The Stanford Prison Experiment
You Are Warden, You Are Inmate
Our institutionally enrobed psychologists are so proud of their experimental apparatus - but when’s the last time they experimented with experimentation? Has anyone taken it upon themselves to prove the efficacy of their methods? The Stanford Prison Experiment seems to signal the end of interesting social experimentation anywhere within a large radius of academia: they didn’t like what they found. Ever since, they’ve been accumulating a mountain of wishful conclusions, hoping to bury the disturbing vision under a crushing weight of mutually reinforcing prejudice, faulty unconsidered method, and silent unspoken conspiratorial terror of political ostracization.
What are they so afraid of? What does the Stanford Prison Experiment demonstrate? That we are indelibly tribal creatures; that our moral sentiments are shallow and vitiated, that we don’t know who we are, until we are tested. That the vast majority will fail the test of integrity: however, this also means they will pass the test of tribal instinct. They will choose the winning side, they will make accurate guesses about probable victories, they will quickly and effortlessly realign their emotional investments and discover rationalizations for any and all participation required to ensure victory over “them”. My work does not seek to denigrate the tribal creature: it only looks like a liar’s game when contravening the shameful clothing it was forced to wear up until that point - in other words, the modern human being is a hypocrite because it’s forced into too many inarticulate, incomplete, and contradictory tribal contexts, not because it’s incapable of fidelity. Modern morality is largely ashamed of itself, ashamed of humanity, ashamed of its essential hypocrisy and therefore seeks grandiose compensations, calling them categorical, “universal” and “the Good”. The sycophantic modern human creature, cowering in a corner of his cell, gathering information to be used against his friends, consoles himself by believing that his intimate gossiping concern for everything and everyone is “compassion for all sentient life”, rather than an informant’s dragnet. “Inoffizieller Mitarbeiter” is what the East German Stasi used to call them, and according to their own records they generally numbered at about 200,000, or 1% of the population: but that’s 1% of the total who are willing to explicitly cooperate in programs of oppression, rather than implicitly. That’s 1% who are willing to take the risk of exposing their real motives to themselves - of learning who they are - so desperate is their thirst for the Punitive City. But it’s anonymity and plausible deniability that is the safest and generally winning strategy in this game: tribal unrest, the crisis of treachery and betrayal which constitutes the modern tribeless condition, defines the Nash equilibrium we call “hypocrisy”.
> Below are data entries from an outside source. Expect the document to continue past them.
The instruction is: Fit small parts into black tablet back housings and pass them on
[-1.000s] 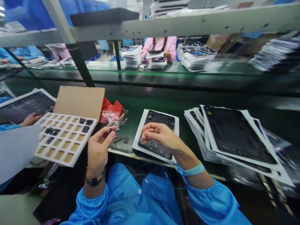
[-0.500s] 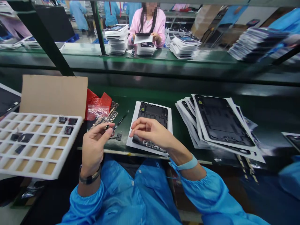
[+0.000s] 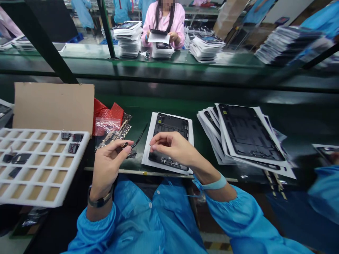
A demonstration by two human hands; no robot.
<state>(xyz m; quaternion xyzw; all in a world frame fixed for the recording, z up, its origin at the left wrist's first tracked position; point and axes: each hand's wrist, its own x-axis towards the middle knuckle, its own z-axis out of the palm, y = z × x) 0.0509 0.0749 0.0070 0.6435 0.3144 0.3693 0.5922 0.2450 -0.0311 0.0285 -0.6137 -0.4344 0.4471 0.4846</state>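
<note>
My left hand [image 3: 108, 165] pinches a small dark electronic part [image 3: 125, 145] between thumb and fingertips, just left of a black tablet frame [image 3: 169, 140] that lies on a white sheet at the bench's front edge. My right hand [image 3: 174, 147] hovers over the lower half of that frame, its fingers curled together; whether it holds anything is hidden. A thin black tool [image 3: 140, 136] lies on the green bench between the two hands. Both arms wear blue sleeves.
A white compartment tray [image 3: 39, 176] with a few small black parts sits at the left, a cardboard flap [image 3: 53, 106] behind it. Red bags and circuit strips [image 3: 111, 121] lie beside it. A fanned stack of tablet frames [image 3: 246, 137] is at the right. A person in pink works across the conveyor.
The view has swung down and to the right, so the tray moved left in the picture. Both hands stay in much the same pose, the left still pinching the small part.
</note>
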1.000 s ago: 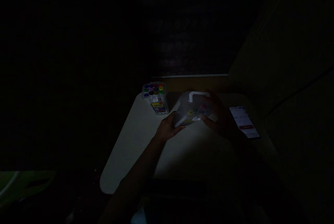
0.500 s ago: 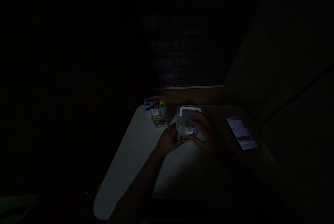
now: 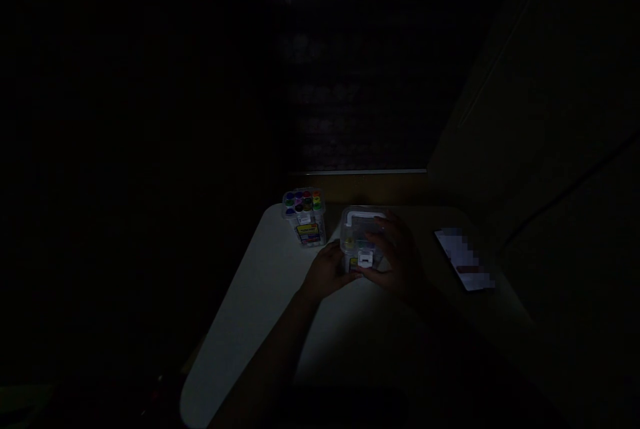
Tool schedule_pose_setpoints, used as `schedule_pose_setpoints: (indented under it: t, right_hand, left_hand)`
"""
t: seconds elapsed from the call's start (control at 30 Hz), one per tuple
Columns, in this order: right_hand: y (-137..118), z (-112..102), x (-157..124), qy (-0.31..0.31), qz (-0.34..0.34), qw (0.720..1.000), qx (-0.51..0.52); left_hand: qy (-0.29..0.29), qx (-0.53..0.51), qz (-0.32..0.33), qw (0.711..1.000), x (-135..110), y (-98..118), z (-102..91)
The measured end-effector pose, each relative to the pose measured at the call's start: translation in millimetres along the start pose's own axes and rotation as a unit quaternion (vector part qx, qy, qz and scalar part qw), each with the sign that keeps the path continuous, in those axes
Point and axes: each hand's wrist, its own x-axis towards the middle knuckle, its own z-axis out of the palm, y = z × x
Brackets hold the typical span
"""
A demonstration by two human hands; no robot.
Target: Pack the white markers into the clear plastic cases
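A clear plastic marker box (image 3: 353, 232) with a white carry handle and a white front latch (image 3: 365, 260) stands on the table in front of me. My left hand (image 3: 325, 274) is closed round its left side, thumb along the lower front. My right hand (image 3: 400, 259) grips the right side from above, fingers over the lid and thumb below the latch. A few coloured caps show dimly inside. Left of it, a second marker box (image 3: 311, 234) stands upright, apart from my hands, filled with markers in several cap colours.
The pale table (image 3: 250, 296) has rounded corners. To the right lies a phone (image 3: 463, 259) with a lit screen. A dark brick-patterned surface (image 3: 325, 92) rises behind the table. The room is very dark, so much around it cannot be made out.
The lid of the box between my hands has come down, and its white latch now shows plainly at the front. My right thumb has shifted to below the latch. The view has shifted slightly.
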Motion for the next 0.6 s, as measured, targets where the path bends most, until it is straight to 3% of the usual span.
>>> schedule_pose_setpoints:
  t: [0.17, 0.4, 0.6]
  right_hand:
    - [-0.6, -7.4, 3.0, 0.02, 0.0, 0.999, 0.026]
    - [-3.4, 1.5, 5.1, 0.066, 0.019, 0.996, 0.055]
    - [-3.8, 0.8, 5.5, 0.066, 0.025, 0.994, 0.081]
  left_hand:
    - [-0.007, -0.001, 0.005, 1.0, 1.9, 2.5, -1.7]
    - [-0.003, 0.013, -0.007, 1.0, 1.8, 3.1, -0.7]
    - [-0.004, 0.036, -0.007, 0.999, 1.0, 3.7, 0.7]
It’s reported that Felix Dzerzhinsky, arguably the godfather of all 20th century secret police, once told Lenin that secret police work could only be accomplished by “saints or scoundrels … but now the saints are running away from me and I am left with the scoundrels”. But what is a saint in my terms? A professional scoundrel, a conman who has convinced more than half of himself and thus in a sense is no mere liar - which is why Dzerzhinsky was complaining about being left with the amateurs.
Keeping up the churning confusion of modernity, the punishing waves of alienation and nameless loss which creates novel opportunities for unique forms of power - such as coveted roles within the secret police - goes by other names: “permanent revolution” is what Trotsky would call it. Thus is the secret behind political posturing revealed: to the degree that one is a miserable but ambitious wretch, one delights in shallow political advocacy because it disrupts existing hierarchies and creates temporary power imbalances which can be exploited. Social media is largely the platform for a million and one wannabe politicians and demagogues: the middle and upper classes now raise their children as though they were already celebrities, encouraging the cultivation of virtual image at the earliest possible stage, so that they may be ready to compete in an increasingly virtual and reactionary social sphere…
But what we’re witnessing in the Stanford Prison Experiment is not actually tribality, but tribal instincts within the confines of civilizational scarcity. One of the Foucaultian insights no one seems to have internalized, is that architecture not only expresses but enacts forms of coercion: it maps possible social configurations, subtly delimiting possible attitudes and outcomes. Human tribal instincts inside a cage should not be judged as though that’s what they essentially are. I insist that a great deal of what’s known as fascism, are the tribal instincts pushed to a critical threshold - an emergency protocol, not their healthy functioning.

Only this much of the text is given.